If I have something old and/or dry, I put cling film down on the counter, apply a liberal amount of mineral oil, then wrap it in the cling film. Let sit for a while (overnight, few days, whatever), unwrap, repeat if it's mostly been absorbed.


----------



## ecchef (Jan 6, 2016)

I use a combination of several of these techniques. Warm the handle with a hair dryer, liberal application of board butter (Dave's formula), wrap in cling film. I'll leave them stored that way too. Haven't had any issues even with the extreme variations in humidity that we get here.


----------



## KitchenCommander (Jan 6, 2016)

I have a large jar that I filled with Mineral Oil, then I do as Chinacats does and submerge the handle in the jar of oil. The jar is easy because I just put the lid on for next time. My longest soak time so far has been a couple of hours. I will try overnight next time to allow for maximum absorption. For me it is easy and allows for the handle to absorb as much oil as it needs. Also the jar is super convenient.


----------



## Mucho Bocho (Jan 6, 2016)

What kind of wood handles are we talking about here? Unstabilized I assuming. You guys soak your Ho wood handles in mineral oil? Doesn't it make them greasy? I do put board butter or mineral oil on my Boccote, ebony but Ho wood, even pakka wood. I thought the whole benefit of Ho wood was that is naturally grippy (abundant and cheap too), not sure why you'd want to make the handles oily?

The handles on my knives almost never get messy anyway. If both hands are required in the middle of prep, I'll usually wash them before resuming cutting.What am I missing?


----------



## Asteger (Jan 6, 2016)

I think far too much is made of handles in the KKF-zone. When it comes to wa handles I dislike almost all of the flashy burl-wood handles, any with those pointless spacers or rhinestone things, etc, as to me they always make the knife look more about the handle than the blade. Too much. So, I wouldn't know or care about taking care of this type of handle if that's what you mean. If handles are western, some variation looks okay to me, but I like wa. My handles are all plainer and 'Japanese' wa in ho, walnut, Japanese cherry, ebony, ichii/yew or keyaki, with buffalo. 

I have mixed feelings about treating handles, because for example in the case of ho, when the wood is unsealed with oil the grains rise and really give an excellent grip. The handle on my newish Toyama is like this; some people might think about immediately replacing it, but what a practial handle and secure to hold when wet. However, sometimes if I think I don't care about getting a smoother feel and if it'll make the handles look more sleek without being showy then I'll use some mineral oil/beeswax and polish.

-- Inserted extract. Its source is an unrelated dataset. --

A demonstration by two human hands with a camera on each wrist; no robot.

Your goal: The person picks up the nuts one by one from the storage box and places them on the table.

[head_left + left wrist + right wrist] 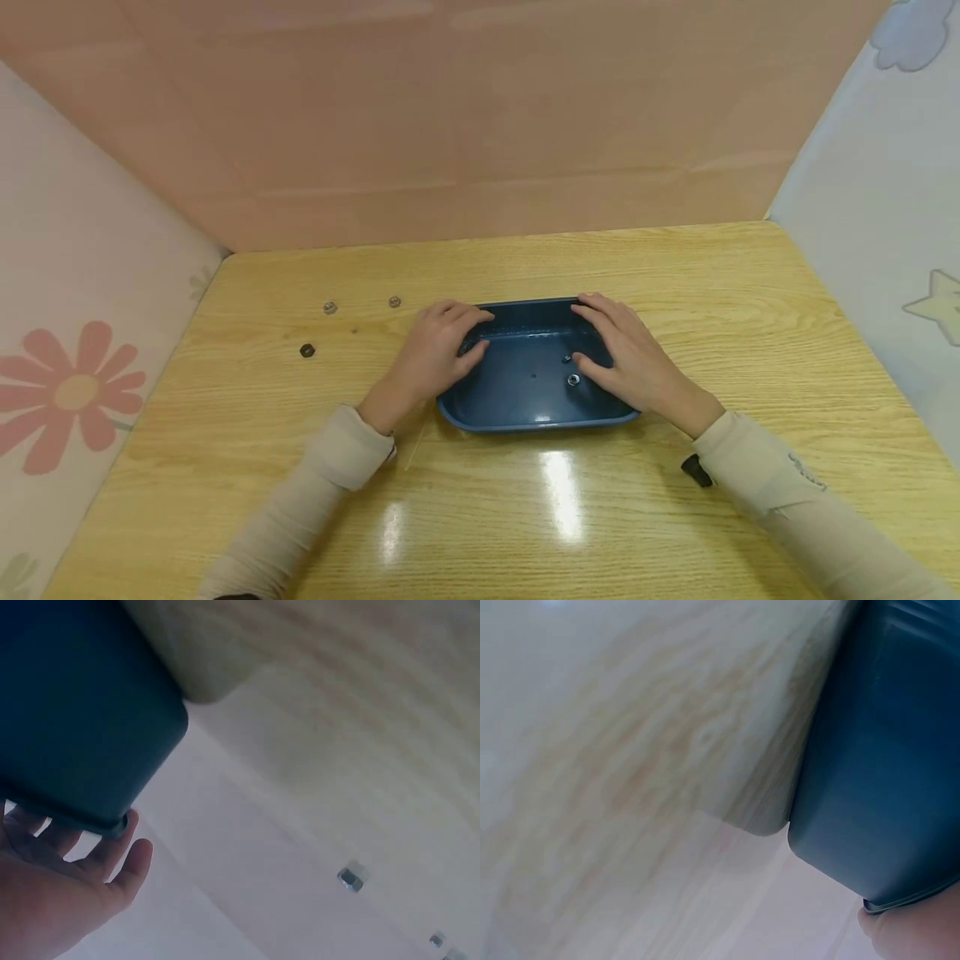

But I'm often more concerned about what's inside than the handle and the installation. I might worry more about the tang than the wood, and so I'll use beeswax to fill the handle hole or coat the tang when installing a handle, to waterproof and add some strength. However, there's the argument that a somewhat rusted tang is quite natural and will provide more strength and stability to the handle in time, as it'll expand a bit inside there. Why be afraid of this? 

Basically, I have lots of extra handles - maybe 20 in different sizes and woods - and my attitude is that I can always switch and change any if needed in the future, and that's the practical side to the traditional wa design. They're made to complement the knife and be practical, easily installed or removed, without great lose if they get worn, and they're not the focus of attention when compared to the blades.



Mucho Bocho said:


> What kind of wood handles are we talking about here? You guys soak your Ho wood handles in mineral oil? Doesn't it make them greasy? I do put board butter or mineral oil on my Boccote, ebony but Ho wood, even pakka wood. I thought the whole benefit of Ho wood was that is naturally grippy (abundant and cheap too), not sure why you'd want to make the handles oily?



MB just got in 3 minutes ahead of me. Exactly.


----------



## chinacats (Jan 6, 2016)

Mucho Bocho said:


> What kind of wood handles are we talking about here? Unstabilized I assuming. You guys soak your Ho wood handles in mineral oil? Doesn't it make them greasy? I do put board butter or mineral oil on my Boccote, ebony but Ho wood, even pakka wood. I thought the whole benefit of Ho wood was that is naturally grippy (abundant and cheap too), not sure why you'd want to make the handles oily?
> 
> The handles on my knives almost never get messy anyway. If both hands are required in the middle of prep, I'll usually wash them before resuming cutting.What am I missing?




I just use the oil on ho wood...use butter on stabilized handles. I find that it just makes them "less dry" and not oily at all (once dry that is). Basically just a way to protect the wood in my mind...and it usually will add up to five grams to a very dry handle.


----------



## Mucho Bocho (Jan 6, 2016)

Thanks Jim, Maybe I'll give mine an overnight dunk see if I like them any better.


----------



## Pensacola Tiger (Jan 6, 2016)

When I started my journey I was very much concerned with the condition of the ho wood handles of my knives that had them. I oiled them, I waxed them, soaked them in mineral oil - all the techniques that have been mentioned in other posts. Over time, I came to appreciate that the handles needed no attention, and that untreated ho wood gave the best grip.


----------



## Asteger (Jan 6, 2016)

Pensacola Tiger said:


> I came to appreciate that the handles needed no attention, and that untreated ho wood gave the best grip.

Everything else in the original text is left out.